▸ **What is required**
Make an exact transcription of the data below.

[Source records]

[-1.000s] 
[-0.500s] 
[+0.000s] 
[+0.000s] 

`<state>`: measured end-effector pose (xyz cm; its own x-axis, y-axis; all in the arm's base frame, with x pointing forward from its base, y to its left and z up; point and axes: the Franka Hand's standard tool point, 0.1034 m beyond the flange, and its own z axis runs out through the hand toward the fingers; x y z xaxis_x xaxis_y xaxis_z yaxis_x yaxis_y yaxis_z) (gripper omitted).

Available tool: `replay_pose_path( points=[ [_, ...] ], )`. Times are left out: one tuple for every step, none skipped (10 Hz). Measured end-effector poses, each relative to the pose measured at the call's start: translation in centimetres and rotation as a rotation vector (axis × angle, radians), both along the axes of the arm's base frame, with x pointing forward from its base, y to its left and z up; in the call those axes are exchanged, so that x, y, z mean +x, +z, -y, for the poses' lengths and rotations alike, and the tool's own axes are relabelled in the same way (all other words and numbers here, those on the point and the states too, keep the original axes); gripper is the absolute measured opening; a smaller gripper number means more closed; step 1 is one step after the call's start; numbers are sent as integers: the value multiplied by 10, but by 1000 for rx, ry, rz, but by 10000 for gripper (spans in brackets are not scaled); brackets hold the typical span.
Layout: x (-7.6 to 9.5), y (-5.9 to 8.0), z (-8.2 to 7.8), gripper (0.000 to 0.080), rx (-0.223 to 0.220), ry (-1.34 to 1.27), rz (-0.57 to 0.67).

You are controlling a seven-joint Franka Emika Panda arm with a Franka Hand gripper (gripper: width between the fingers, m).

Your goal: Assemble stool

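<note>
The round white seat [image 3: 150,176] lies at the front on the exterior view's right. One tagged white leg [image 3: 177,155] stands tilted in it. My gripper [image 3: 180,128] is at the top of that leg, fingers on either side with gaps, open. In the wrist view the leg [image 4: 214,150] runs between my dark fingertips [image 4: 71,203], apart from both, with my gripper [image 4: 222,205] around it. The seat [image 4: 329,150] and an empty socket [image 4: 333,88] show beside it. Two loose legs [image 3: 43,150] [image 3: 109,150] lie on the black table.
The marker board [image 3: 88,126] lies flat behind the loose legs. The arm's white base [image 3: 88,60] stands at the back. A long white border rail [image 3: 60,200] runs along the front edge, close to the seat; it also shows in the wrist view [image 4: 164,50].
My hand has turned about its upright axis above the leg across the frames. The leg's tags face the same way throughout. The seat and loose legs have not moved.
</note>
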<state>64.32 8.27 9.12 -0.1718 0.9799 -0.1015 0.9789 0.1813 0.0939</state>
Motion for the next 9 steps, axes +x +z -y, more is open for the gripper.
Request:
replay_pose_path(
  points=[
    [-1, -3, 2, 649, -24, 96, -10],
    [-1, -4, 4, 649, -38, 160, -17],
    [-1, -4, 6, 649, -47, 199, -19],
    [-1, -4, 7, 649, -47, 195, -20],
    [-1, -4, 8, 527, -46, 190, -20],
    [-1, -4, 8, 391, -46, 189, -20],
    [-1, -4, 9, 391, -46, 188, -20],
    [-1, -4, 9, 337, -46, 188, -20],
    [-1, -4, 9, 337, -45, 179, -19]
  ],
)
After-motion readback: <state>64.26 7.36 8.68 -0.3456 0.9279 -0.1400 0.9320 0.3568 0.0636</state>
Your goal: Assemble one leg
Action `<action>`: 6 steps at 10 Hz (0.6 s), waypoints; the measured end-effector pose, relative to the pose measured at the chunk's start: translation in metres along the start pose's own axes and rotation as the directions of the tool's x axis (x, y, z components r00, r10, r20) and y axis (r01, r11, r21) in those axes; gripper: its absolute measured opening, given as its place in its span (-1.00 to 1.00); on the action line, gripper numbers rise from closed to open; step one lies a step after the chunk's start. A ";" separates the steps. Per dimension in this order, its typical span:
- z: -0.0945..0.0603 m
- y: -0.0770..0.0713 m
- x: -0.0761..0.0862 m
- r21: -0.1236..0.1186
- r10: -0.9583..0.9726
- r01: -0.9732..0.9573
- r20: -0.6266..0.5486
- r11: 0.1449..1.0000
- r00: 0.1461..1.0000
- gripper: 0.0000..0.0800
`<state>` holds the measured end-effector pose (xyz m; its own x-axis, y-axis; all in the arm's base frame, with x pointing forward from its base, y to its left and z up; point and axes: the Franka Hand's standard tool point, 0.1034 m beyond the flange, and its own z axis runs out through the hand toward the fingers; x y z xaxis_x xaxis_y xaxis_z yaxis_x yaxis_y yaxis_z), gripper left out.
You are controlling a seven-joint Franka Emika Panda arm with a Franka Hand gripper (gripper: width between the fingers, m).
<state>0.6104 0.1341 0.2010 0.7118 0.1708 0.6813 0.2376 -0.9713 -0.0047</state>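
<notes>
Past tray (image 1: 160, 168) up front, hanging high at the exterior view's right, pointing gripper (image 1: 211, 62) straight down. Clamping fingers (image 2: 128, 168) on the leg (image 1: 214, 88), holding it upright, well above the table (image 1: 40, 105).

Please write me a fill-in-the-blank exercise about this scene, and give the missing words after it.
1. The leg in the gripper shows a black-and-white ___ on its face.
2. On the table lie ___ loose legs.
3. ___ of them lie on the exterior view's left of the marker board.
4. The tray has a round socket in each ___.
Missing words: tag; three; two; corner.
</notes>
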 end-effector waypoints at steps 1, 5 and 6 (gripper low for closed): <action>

▸ **Exercise result**
[-1.000s] 
[-0.500s] 
[+0.000s] 
[+0.000s] 

`<state>`: measured end-effector pose (xyz cm; its own x-axis, y-axis; all in the arm's base frame, with x pointing forward from its base, y to its left and z up; point and axes: the Franka Hand's standard tool point, 0.1034 m beyond the flange, and its own z axis runs out through the hand toward the fingers; x y z xaxis_x xaxis_y xaxis_z yaxis_x yaxis_y yaxis_z) (gripper omitted).

Available tool: `replay_pose_path( points=[ [_, ...] ], )`. Times are left out: one tuple for every step, none skipped (10 Hz). Measured end-effector poses, each relative to the pose measured at the call's start: translation in centimetres and rotation as a rotation vector (axis × angle, radians), both along the axes of the arm's base frame, with x pointing forward from its base, y to its left and z up; in the call those axes are exchanged, so that x, y, z mean +x, +z, -y, for the poses' lengths and rotations alike, and the tool's own axes are relabelled in the same way (all other words and numbers here, those on the point and the states too, keep the original axes); gripper is the absolute measured opening; a smaller gripper number means more closed; step 1 is one step after the call's start; numbers are sent as integers: the value multiplied by 10, but by 1000 for rx, ry, rz, but by 10000 for gripper (spans in brackets are not scaled); brackets hold the typical span.
Layout: x (-7.6 to 9.5), y (-5.9 to 8.0), z (-8.2 to 7.8), gripper (0.000 to 0.080), rx (-0.223 to 0.220), ry (-1.34 to 1.27), rz (-0.57 to 0.67).

You are controlling a seven-joint Franka Emika Panda arm with a Franka Hand gripper (gripper: width between the fingers, m).

Your goal: Assemble stool

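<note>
The round white seat [image 3: 150,176] lies at the front on the exterior view's right. One tagged white leg [image 3: 177,155] stands tilted in it. My gripper [image 3: 180,128] is at the top of that leg, fingers on either side with gaps, open. In the wrist view the leg [image 4: 214,150] runs between my dark fingertips [image 4: 71,203], apart from both, with my gripper [image 4: 222,205] around it. The seat [image 4: 329,150] and an empty socket [image 4: 333,88] show beside it. Two loose legs [image 3: 43,150] [image 3: 109,150] lie on the black table.
The marker board [image 3: 88,126] lies flat behind the loose legs. The arm's white base [image 3: 88,60] stands at the back. A long white border rail [image 3: 60,200] runs along the front edge, close to the seat; it also shows in the wrist view [image 4: 164,50].
My hand has turned about its upright axis above the leg across the frames. The leg's tags face the same way throughout. The seat and loose legs have not moved.
</note>
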<state>64.32 8.27 9.12 -0.1718 0.9799 -0.1015 0.9789 0.1813 0.0939</state>
Motion for the next 9 steps, axes +x +z -y, more is open for the gripper.
Request:
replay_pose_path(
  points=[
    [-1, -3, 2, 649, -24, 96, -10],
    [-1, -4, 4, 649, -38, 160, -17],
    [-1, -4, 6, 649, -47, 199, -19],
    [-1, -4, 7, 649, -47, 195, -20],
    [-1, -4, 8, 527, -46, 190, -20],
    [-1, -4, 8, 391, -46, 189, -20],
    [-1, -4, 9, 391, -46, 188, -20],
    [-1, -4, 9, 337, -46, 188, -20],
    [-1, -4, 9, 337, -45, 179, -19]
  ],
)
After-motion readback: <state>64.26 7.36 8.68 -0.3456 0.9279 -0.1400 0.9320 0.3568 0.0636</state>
Your goal: Assemble one leg
Action `<action>`: 6 steps at 10 Hz (0.6 s), waypoints; the measured end-effector pose, relative to the pose measured at the chunk's start: translation in metres along the start pose's own axes and rotation as the directions of the tool's x axis (x, y, z components r00, r10, r20) and y axis (r01, r11, r21) in those axes; gripper: its absolute measured opening, given as its place in its span (-1.00 to 1.00); on the action line, gripper numbers rise from closed to open; step one lies a step after the chunk's start. A ";" separates the steps. Per dimension in this order, its typical span:
- z: -0.0945..0.0603 m
- y: -0.0770..0.0713 m
- x: -0.0761..0.0862 m
- r21: -0.1236..0.1186
- r10: -0.9583..0.9726
- r01: -0.9732..0.9573
- r20: -0.6266..0.5486
- r11: 0.1449..1.0000
- r00: 0.1461..1.0000
- gripper: 0.0000..0.0800
`<state>` holds the measured end-effector pose (xyz m; its own x-axis, y-axis; all in the arm's base frame, with x pointing forward from its base, y to its left and z up; point and axes: the Franka Hand's standard tool point, 0.1034 m beyond the flange, and its own z axis runs out through the hand toward the fingers; x y z xaxis_x xaxis_y xaxis_z yaxis_x yaxis_y yaxis_z), gripper left out.
You are controlling a seven-joint Franka Emika Panda arm with a Franka Hand gripper (gripper: width between the fingers, m).
<state>0.6104 0.1341 0.2010 0.7118 0.1708 0.6813 0.2376 -0.9713 -0.0047</state>
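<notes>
Past tray (image 1: 160, 168) up front, hanging high at the exterior view's right, pointing gripper (image 1: 211, 62) straight down. Clamping fingers (image 2: 128, 168) on the leg (image 1: 214, 88), holding it upright, well above the table (image 1: 40, 105).

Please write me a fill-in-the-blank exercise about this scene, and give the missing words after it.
1. The leg in the gripper shows a black-and-white ___ on its face.
2. On the table lie ___ loose legs.
3. ___ of them lie on the exterior view's left of the marker board.
4. The tray has a round socket in each ___.
Missing words: tag; three; two; corner.
</notes>
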 end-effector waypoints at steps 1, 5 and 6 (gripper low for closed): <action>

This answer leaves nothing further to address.